> [DATA SECTION]:

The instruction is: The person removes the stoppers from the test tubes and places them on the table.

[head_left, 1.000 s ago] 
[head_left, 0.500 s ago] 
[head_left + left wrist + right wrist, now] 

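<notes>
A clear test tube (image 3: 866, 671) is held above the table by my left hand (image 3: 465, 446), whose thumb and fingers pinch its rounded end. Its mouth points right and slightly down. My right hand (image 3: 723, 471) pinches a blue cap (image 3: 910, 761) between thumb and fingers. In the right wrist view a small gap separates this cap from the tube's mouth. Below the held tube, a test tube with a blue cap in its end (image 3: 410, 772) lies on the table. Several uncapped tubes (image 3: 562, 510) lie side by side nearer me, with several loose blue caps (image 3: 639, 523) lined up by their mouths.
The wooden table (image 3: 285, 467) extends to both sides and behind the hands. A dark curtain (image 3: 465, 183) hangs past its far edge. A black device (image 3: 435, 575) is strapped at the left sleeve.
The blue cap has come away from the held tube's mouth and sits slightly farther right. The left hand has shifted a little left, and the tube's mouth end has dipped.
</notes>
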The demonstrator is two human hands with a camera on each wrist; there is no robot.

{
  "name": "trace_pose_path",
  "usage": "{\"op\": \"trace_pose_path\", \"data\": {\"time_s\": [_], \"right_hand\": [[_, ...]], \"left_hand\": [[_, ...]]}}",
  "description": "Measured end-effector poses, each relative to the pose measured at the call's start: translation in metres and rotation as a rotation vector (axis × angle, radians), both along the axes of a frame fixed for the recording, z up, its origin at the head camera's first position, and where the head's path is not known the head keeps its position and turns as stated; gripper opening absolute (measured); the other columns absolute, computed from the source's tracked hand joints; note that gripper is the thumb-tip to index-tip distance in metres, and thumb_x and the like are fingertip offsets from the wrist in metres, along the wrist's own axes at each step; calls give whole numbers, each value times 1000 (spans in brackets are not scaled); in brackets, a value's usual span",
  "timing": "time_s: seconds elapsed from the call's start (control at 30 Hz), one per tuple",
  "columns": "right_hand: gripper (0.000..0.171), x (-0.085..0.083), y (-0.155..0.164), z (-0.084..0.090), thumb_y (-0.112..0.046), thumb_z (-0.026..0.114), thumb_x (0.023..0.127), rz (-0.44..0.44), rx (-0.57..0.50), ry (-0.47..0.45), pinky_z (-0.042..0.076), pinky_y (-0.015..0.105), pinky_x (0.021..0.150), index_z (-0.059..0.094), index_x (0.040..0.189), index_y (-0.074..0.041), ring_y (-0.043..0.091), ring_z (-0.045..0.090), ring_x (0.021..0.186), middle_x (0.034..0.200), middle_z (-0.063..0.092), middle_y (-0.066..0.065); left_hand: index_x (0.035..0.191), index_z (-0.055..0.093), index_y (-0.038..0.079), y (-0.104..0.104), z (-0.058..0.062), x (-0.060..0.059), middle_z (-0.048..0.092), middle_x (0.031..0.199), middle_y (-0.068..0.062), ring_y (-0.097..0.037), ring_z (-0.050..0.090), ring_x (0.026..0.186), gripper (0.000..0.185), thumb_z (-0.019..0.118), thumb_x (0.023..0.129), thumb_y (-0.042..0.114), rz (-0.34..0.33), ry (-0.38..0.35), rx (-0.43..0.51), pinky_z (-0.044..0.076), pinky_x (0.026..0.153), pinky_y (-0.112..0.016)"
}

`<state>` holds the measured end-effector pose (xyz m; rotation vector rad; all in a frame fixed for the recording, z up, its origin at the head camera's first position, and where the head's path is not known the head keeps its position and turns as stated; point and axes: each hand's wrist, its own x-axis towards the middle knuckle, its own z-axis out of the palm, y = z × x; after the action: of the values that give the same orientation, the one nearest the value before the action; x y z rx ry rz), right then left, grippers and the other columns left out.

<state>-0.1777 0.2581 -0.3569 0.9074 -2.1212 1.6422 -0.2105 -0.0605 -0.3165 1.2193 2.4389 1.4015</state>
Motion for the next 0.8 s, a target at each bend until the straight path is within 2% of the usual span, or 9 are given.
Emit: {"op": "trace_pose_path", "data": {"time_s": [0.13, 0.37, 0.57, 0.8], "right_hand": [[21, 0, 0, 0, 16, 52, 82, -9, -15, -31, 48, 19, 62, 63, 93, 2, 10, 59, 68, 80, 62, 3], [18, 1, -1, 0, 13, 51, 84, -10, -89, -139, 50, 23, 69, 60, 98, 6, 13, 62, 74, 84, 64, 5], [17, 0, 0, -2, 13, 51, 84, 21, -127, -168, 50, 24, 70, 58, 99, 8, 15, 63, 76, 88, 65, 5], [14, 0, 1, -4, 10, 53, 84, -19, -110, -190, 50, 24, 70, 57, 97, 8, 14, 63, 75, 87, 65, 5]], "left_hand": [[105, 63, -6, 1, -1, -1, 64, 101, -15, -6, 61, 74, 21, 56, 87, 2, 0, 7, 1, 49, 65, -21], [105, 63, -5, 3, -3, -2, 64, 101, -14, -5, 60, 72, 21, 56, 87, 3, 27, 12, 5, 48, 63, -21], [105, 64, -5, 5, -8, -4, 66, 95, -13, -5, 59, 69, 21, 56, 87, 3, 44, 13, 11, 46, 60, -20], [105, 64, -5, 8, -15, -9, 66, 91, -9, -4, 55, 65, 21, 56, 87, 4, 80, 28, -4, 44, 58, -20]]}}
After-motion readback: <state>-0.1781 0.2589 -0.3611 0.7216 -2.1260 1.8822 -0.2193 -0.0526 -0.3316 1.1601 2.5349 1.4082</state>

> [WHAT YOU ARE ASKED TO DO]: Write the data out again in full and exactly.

> [RESPONSE TO THE EXERCISE]:
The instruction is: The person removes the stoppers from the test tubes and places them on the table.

[head_left, 1.000 s ago] 
[head_left, 0.500 s ago] 
[head_left + left wrist + right wrist, now] 

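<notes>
A clear test tube (image 3: 866, 671) is held above the table by my left hand (image 3: 465, 446), whose thumb and fingers pinch its rounded end. Its mouth points right and slightly down. My right hand (image 3: 723, 471) pinches a blue cap (image 3: 910, 761) between thumb and fingers. In the right wrist view a small gap separates this cap from the tube's mouth. Below the held tube, a test tube with a blue cap in its end (image 3: 410, 772) lies on the table. Several uncapped tubes (image 3: 562, 510) lie side by side nearer me, with several loose blue caps (image 3: 639, 523) lined up by their mouths.
The wooden table (image 3: 285, 467) extends to both sides and behind the hands. A dark curtain (image 3: 465, 183) hangs past its far edge. A black device (image 3: 435, 575) is strapped at the left sleeve.
The blue cap has come away from the held tube's mouth and sits slightly farther right. The left hand has shifted a little left, and the tube's mouth end has dipped.
</notes>
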The demonstrator is two human hands with a camera on each wrist; there is no robot.

{
  "name": "trace_pose_path",
  "usage": "{\"op\": \"trace_pose_path\", \"data\": {\"time_s\": [_], \"right_hand\": [[_, ...]], \"left_hand\": [[_, ...]]}}",
  "description": "Measured end-effector poses, each relative to the pose measured at the call's start: translation in metres and rotation as a rotation vector (axis × angle, radians), both along the axes of a frame fixed for the recording, z up, its origin at the head camera's first position, and where the head's path is not known the head keeps its position and turns as stated; gripper opening absolute (measured); the other columns absolute, computed from the source's tracked hand joints; note that gripper is the thumb-tip to index-tip distance in metres, and thumb_x and the like are fingertip offsets from the wrist in metres, along the wrist's own axes at each step; calls give whole numbers, each value times 1000 (spans in brackets are not scaled); in brackets, a value's usual span",
  "timing": "time_s: seconds elapsed from the call's start (control at 30 Hz), one per tuple",
  "columns": "right_hand: gripper (0.000..0.171), x (-0.085..0.083), y (-0.155..0.164), z (-0.084..0.090), thumb_y (-0.112..0.046), thumb_z (-0.026..0.114), thumb_x (0.023..0.127), rz (-0.44..0.44), rx (-0.57..0.50), ry (-0.47..0.45), pinky_z (-0.042..0.076), pinky_y (-0.015..0.105), pinky_x (0.021..0.150), index_z (-0.059..0.094), index_x (0.040..0.189), index_y (-0.074..0.041), ring_y (-0.043..0.091), ring_z (-0.045..0.090), ring_x (0.021..0.186), middle_x (0.034..0.200), middle_z (-0.063..0.092), middle_y (-0.066..0.065); left_hand: index_x (0.035..0.191), index_z (-0.055..0.093), index_y (-0.038..0.079), y (-0.104..0.104), z (-0.058..0.062), x (-0.060..0.059), middle_z (-0.048..0.092), middle_x (0.031..0.199), middle_y (-0.068..0.062), ring_y (-0.097..0.037), ring_z (-0.050..0.090), ring_x (0.026..0.186), gripper (0.000..0.185), thumb_z (-0.019..0.118), thumb_x (0.023..0.129), thumb_y (-0.042..0.114), rz (-0.34..0.33), ry (-0.38..0.35), rx (-0.43..0.51), pinky_z (-0.044..0.076), pinky_x (0.026..0.153), pinky_y (-0.112..0.016)"
}

`<state>` holds the measured end-effector pose (xyz m; rotation vector rad; all in a frame fixed for the recording, z up, its origin at the head camera's first position, and where the head's path is not known the head keeps its position and turns as stated; point and axes: each hand's wrist, its own x-axis towards the middle knuckle, its own z-axis out of the palm, y = z × x; after the action: of the values that give the same orientation, the one nearest the value before the action; x y z rx ry rz), right then left, grippers and the other columns left out.

<state>-0.1777 0.2581 -0.3569 0.9074 -2.1212 1.6422 -0.2105 -0.0605 -0.3165 1.2193 2.4389 1.4015</state>
Motion for the next 0.8 s, a target at each bend until the straight path is within 2% of the usual span, or 9 are given.
Emit: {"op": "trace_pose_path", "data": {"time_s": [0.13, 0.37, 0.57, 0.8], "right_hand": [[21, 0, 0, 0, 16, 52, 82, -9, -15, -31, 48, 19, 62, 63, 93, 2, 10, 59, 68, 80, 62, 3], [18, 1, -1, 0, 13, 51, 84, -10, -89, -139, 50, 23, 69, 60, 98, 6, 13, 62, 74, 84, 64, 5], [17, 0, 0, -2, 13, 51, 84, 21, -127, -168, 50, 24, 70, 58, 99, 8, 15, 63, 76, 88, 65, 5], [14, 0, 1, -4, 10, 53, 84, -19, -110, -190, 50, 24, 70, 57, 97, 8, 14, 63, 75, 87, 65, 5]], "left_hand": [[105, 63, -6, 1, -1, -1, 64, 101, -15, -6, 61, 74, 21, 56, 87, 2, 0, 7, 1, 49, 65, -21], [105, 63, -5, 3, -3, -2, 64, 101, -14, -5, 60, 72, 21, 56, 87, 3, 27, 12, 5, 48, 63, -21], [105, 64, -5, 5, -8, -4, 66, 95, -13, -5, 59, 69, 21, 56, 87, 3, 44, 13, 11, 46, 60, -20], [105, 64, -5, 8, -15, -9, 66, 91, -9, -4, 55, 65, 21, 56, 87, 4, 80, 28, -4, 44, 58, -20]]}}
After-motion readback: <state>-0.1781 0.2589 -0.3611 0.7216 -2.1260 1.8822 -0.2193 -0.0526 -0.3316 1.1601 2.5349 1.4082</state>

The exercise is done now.